ECLI:NL:CBB:2006:AX7275
College van Beroep voor het bedrijfsleven
- Eerste en enige aanleg
- E.J.M. Heijs
- R.P.H. Rozenbrand
- Rechtspraak.nl
Regeling dierlijke EG-premies en de verplichtingen van rundvleesproducenten
In deze zaak heeft het College van Beroep voor het bedrijfsleven op 24 mei 2006 uitspraak gedaan in een geschil tussen appellant A, vertegenwoordigd door ing. C. van der Vaart, en de Minister van Landbouw, Natuur en Voedselkwaliteit, vertegenwoordigd door mr. M.W. Oomen. Het geschil betreft de weigering van een premie voor mannelijke runderen op basis van de Regeling dierlijke EG-premies. Appellant had op verschillende data in 2003 een steunaanvraag ingediend, maar negentien van de aangevraagde runderen waren verplaatst zonder dat de bevoegde instantie hiervan vooraf op de hoogte was gesteld. Dit leidde tot een korting op de te verlenen rundveepremies in 2003.

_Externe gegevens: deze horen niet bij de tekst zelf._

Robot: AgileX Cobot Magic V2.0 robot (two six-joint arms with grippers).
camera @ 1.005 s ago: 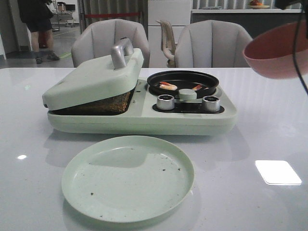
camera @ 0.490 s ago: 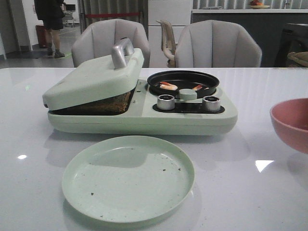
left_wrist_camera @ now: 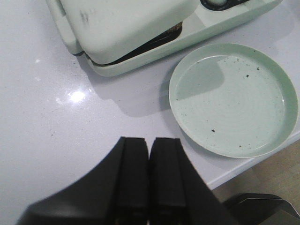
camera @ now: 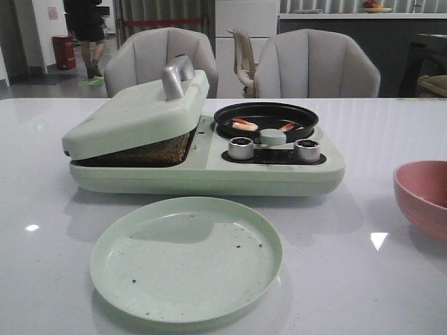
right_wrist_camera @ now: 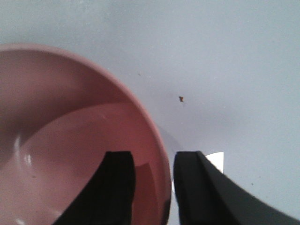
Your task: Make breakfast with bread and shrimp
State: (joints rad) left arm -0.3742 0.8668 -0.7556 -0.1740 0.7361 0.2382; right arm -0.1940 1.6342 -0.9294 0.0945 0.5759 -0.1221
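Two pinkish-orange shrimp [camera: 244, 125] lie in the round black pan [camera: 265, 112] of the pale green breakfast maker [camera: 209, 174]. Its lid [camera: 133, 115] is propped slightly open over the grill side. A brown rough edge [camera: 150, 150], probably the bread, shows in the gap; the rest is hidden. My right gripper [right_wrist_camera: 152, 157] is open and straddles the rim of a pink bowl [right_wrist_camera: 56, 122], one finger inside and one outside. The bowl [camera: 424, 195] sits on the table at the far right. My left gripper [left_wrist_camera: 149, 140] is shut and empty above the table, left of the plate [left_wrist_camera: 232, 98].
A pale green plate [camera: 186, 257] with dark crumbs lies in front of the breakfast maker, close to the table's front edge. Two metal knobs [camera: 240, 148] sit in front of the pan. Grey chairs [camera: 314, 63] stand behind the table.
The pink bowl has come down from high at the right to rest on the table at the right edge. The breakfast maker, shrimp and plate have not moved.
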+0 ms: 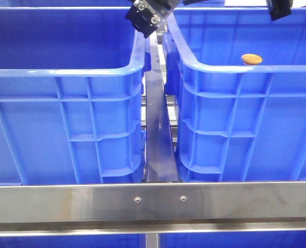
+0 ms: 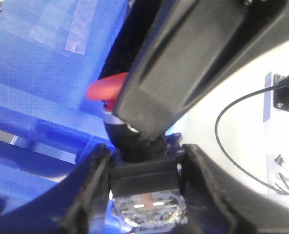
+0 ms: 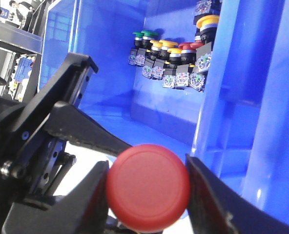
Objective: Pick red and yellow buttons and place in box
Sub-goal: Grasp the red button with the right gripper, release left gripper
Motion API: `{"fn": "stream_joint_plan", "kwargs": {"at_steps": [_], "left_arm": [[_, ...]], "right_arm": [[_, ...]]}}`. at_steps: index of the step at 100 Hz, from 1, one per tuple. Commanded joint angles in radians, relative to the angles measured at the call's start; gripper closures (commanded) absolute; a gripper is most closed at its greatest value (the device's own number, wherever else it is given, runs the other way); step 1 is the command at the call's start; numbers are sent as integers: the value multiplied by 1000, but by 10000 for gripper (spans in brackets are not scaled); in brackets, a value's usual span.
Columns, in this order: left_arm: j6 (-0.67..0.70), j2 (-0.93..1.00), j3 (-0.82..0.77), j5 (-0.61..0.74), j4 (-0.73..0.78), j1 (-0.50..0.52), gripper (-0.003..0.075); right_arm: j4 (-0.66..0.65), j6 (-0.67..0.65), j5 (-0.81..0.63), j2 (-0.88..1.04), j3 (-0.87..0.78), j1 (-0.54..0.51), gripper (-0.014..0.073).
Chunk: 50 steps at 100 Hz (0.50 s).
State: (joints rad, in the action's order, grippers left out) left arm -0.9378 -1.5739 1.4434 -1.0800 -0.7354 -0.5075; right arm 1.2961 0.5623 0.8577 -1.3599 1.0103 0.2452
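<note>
Red button (image 3: 148,186) sits clamped between the right gripper's (image 3: 147,195) fingers, its domed cap facing the wrist camera. In the left wrist view the left gripper (image 2: 144,183) is also closed on that button's black body. Both grippers meet high between two blue boxes. A yellow button (image 1: 251,59) lies in the right box (image 1: 235,124).

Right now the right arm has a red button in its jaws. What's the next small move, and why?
Probably ease the right gripper a little further over the blue crate before opening. The red button sits squarely between the jaws, so the grasp looks sound. The crate's interior, with a row of other buttons, appears to lie ahead of the gripper rather than under it.
</note>
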Motion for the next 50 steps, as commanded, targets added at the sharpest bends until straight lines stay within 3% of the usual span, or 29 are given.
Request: {"fn": "stream_joint_plan", "kwargs": {"at_steps": [1, 15, 23, 50], "left_arm": [[0, 40, 29, 22, -62, -8, 464], [0, 40, 29, 20, -61, -8, 163], [0, 40, 29, 20, -61, -8, 60], [0, 40, 35, -2, -58, -5, 40]], "right_arm": [[58, 18, 28, 27, 34, -1, 463], [58, 18, 37, 27, 34, -1, 463], [58, 18, 38, 27, 34, -1, 463], [58, 26, 41, 40, 34, -28, 463]]}}
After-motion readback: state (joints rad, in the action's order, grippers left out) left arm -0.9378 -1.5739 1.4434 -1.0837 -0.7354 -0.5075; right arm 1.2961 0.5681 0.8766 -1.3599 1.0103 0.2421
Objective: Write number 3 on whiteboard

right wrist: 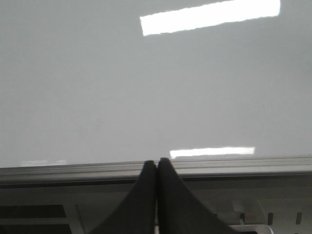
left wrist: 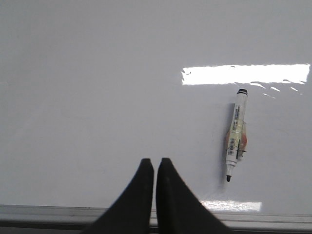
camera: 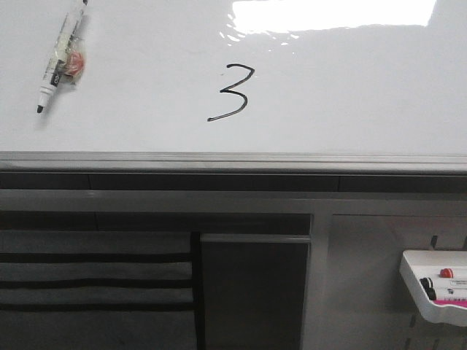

De procedure begon met een beroep van appellant tegen een besluit van verweerder van 13 juni 2005, waarin het bezwaar van appellant tegen een eerder besluit van 14 mei 2004 werd afgewezen. Tijdens de hoorzitting op 11 mei 2006 heeft appellant zijn standpunt toegelicht, waarbij hij betoogde dat hij niet op de hoogte was van de meldingsplicht voor de verplaatsing van de runderen. Het College heeft vastgesteld dat appellant niet heeft voldaan aan de verplichting om de verplaatsing vooraf te melden, wat in strijd is met de geldende Europese regelgeving.
Het College oordeelde dat verweerder terecht de premie voor de negentien runderen heeft geweigerd en dat de opgelegde korting op de rundveepremies rechtmatig was. De sanctie was in overeenstemming met de Europese verordeningen en het evenredigheidsbeginsel. Appellant's argument dat hij niet op de hoogte was van de verplichtingen werd verworpen, aangezien van een producent verwacht mag worden dat hij zich informeert over de voorwaarden voor premietoekenning. Het beroep van appellant werd ongegrond verklaard, zonder dat er aanleiding was voor een proceskostenveroordeling.